It isn’t too shocking that Hotel Transylvania 2 had the top opening weekend of all September films, overtaking its predecessor in the process.
According to Box Office Mojo, Hotel Transylvania 2 brought in $47.5 million, which beat the previous $42.5 million haul by Hotel Transylvania in September 2012.
With no animated films being released since the beginning of August, families flocked to movie theaters for some much-needed entertainment. The trailers and commercials that Sony released to promote the film were full of laughs for all ages, which undoubtedly convinced parents that they should bring their children to see it. Personally, I had some high hopes for Hotel Transylvania 2 because the trailers were so entertaining.
However, this film was disappointing for a number of reasons. First, all of the best parts were shown through pre-released, marketing campaigns. The trailers wound up showing too much of the story and laughs, leaving me dissatisfied as I sat watching the film in the theater.

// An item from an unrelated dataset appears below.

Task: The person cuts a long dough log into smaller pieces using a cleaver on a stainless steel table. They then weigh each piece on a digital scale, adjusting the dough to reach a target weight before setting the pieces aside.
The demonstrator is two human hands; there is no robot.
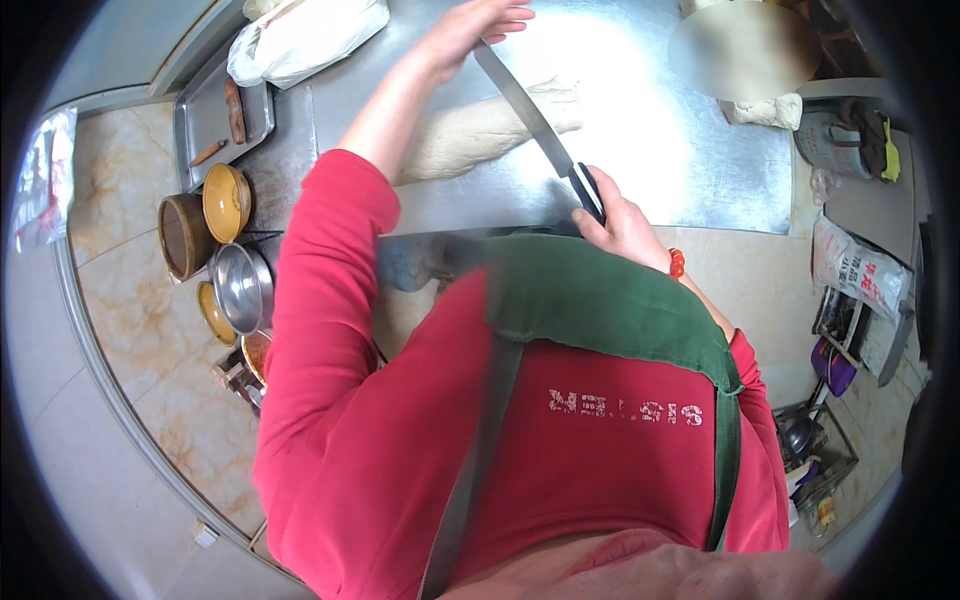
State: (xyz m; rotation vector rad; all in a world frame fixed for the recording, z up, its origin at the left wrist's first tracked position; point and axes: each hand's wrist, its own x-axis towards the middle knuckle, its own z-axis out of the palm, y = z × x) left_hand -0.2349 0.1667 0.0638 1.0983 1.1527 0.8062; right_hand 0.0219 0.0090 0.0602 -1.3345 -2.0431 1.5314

In addition, the entire storyline was too predictable, which is not uncommon in animated features. If you have seen the trailers and commercials for Hotel Transylvania 2 already, then I suggest you do not spend money to go and see it in theaters. The only truly funny part of the film that was not previously shown in the trailers, was when Dracula’s father, Vlad, was introduced. Vlad is voiced by Mel Brooks, who was the only voice actor to give a good comedic performance.

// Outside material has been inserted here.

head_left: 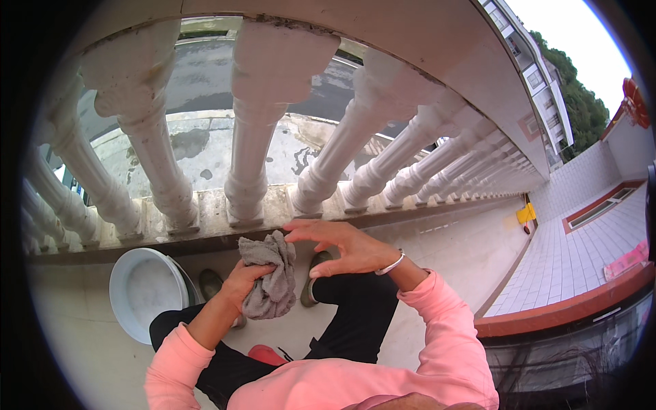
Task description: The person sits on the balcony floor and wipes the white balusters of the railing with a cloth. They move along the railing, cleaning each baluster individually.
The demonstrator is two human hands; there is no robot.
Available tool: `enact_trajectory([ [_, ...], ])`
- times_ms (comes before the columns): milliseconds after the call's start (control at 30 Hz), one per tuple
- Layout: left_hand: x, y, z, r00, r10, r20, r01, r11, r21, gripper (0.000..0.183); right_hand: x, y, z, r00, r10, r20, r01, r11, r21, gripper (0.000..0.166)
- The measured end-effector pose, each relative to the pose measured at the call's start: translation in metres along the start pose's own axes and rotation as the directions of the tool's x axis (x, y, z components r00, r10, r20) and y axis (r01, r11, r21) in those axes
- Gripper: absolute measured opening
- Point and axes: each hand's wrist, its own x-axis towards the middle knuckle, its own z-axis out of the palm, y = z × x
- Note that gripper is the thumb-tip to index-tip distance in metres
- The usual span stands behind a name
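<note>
A bunched grey-brown cloth (269, 279) is held in my left hand (241, 287), the thumb lying across its folds. My right hand (348, 248), with a silver bangle at its wrist, is just right of the cloth, fingers apart and nothing in its grasp. Its fingertips are close to the cloth's upper edge; whether they touch it I cannot tell. Beyond both hands runs a row of white balusters (249, 154) standing on a stained ledge (210, 205).
A white bucket (118, 297) with cloudy, whitish contents stands on the tiled floor (77, 302) to the left, near my knee. The broad railing top (389, 31) curves overhead in view. A yellow object (525, 213) is farther along the balcony, by the white tiled wall (553, 256).
</note>
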Motion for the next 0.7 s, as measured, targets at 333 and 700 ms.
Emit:
enact_trajectory([
  [333, 0.000, 0.010, 0.020, 0.947, 0.032, -0.318, 0.017, 0.989, 0.150, 0.029, -0.060, 0.077, -0.255, 0.018, -0.424, -0.905, -0.535, 0.761, -0.367, 0.098],
  [700, 0.001, -0.002, 0.004, 0.938, -0.004, -0.346, 0.057, 0.988, 0.144, 0.030, -0.040, 0.088, -0.259, -0.010, -0.493, -0.870, -0.453, 0.778, -0.436, 0.096],
])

Another reason for my disappointment was that the jokes and story are more geared toward children rather than adults. I am a strong believer that animated features should be made and written with adults in mind first and children second. If an animated movie is to succeed, it needs to be able to hold the attention of children as well as adults. This makes parents want to bring their children to see the film and then to give better word-of-mouth reviews to other parents, who subsequently bring their own children to see the film. This simple concept is why Disney and Pixar movies have always been so successful. I wish Sony would take that same model and apply it to their films because it would definitely make them better. Without some adult humor, I found myself becoming bored very quickly and, in turn, I grew disinterested in the film.
In addition to the jokes, the story is more child-friendly as opposed to being suited for adults as well. The basic message of the film is that all children should be accepted for who they are. Though this is an adult concept and a direct message to the parents, it is not interesting or deep enough to hold our attention for long. The message may resonate with children, but I do not expect them to take much away from it.

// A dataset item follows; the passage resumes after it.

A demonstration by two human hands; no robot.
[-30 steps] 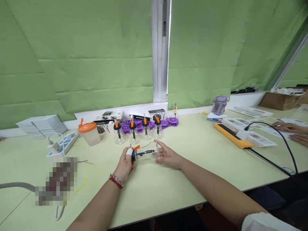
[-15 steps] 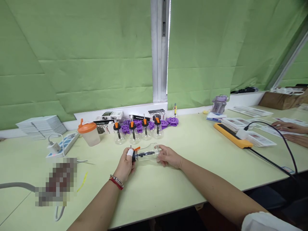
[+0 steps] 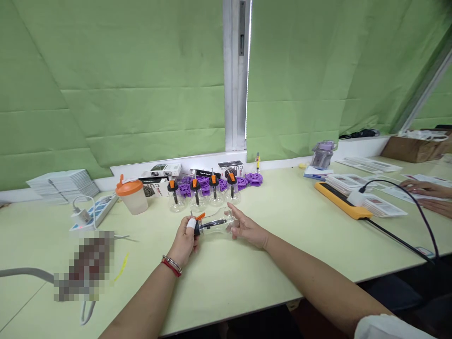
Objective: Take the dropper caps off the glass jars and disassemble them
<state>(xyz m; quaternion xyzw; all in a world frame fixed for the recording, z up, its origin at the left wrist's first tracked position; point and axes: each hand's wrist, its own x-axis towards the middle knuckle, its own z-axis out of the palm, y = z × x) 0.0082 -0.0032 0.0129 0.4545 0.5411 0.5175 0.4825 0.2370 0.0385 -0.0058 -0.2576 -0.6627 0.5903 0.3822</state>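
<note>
Held bottle: a clear glass bottle (image 3: pixel 218 230) lies on its side in the air or just over the table (image 3: pixel 229 282); its height above the surface is hard to tell.
Long axis: left to right, the right end a little higher in view than the left.
Cap end: the black cap (image 3: pixel 197 228) faces left, with an orange lever (image 3: pixel 200 216) on its far side.
Rod: a dark rod (image 3: pixel 213 225) runs inside the glass along the same axis, out from the cap toward the base.
Left hand: the left hand (image 3: pixel 183 240) closes on the black cap, fingers narrow around it; a white wrap (image 3: pixel 191 222) covers the thumb.
Right hand: the right hand (image 3: pixel 250 230) is at the base end, fingers spread wide about the glass; whether they press on it, I cannot tell.
Nearer hand: left for the cap and lever, right for the base; the glass lies between the two.
Far side: four upright bottles (image 3: pixel 197 202) stand in a row beyond the held one, the rightmost roughly beyond its base end.
Behind the row: purple pieces (image 3: pixel 254 179) lie on the table.
</note>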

The final disappointment was the writing. The film was written by Adam Sandler, so I expected more comedically from him. Sandler, Kevin James, David Spade, Steve Buscemi and Andy Samberg led an impressive cast of voice actors, who were all not properly used. If a film has big time comedians, you would expect it to be funny and to have writing that accommodates each comedian’s specialty. Hotel Transylvania 2 did the exact opposite. Each role had minimal, non-comedic lines, which wasted the voice talent. There is no reason to have such a star-filled cast if the film is not going to let them shine. I was also surprised by the lack of improv and comedy. The film could have been made for way less and turned out the same way with lesser-known actors.
All in all, Hotel Transylvania 2 winds up being another cute, unenjoyable animated film. This film lacked way too much to be considered ‘good.’ It sold well in its opening weekend, but I do not expect the same result in the upcoming weeks as poor reviews will make their rounds, sinking the hopes of the film’s repeat win at the box office.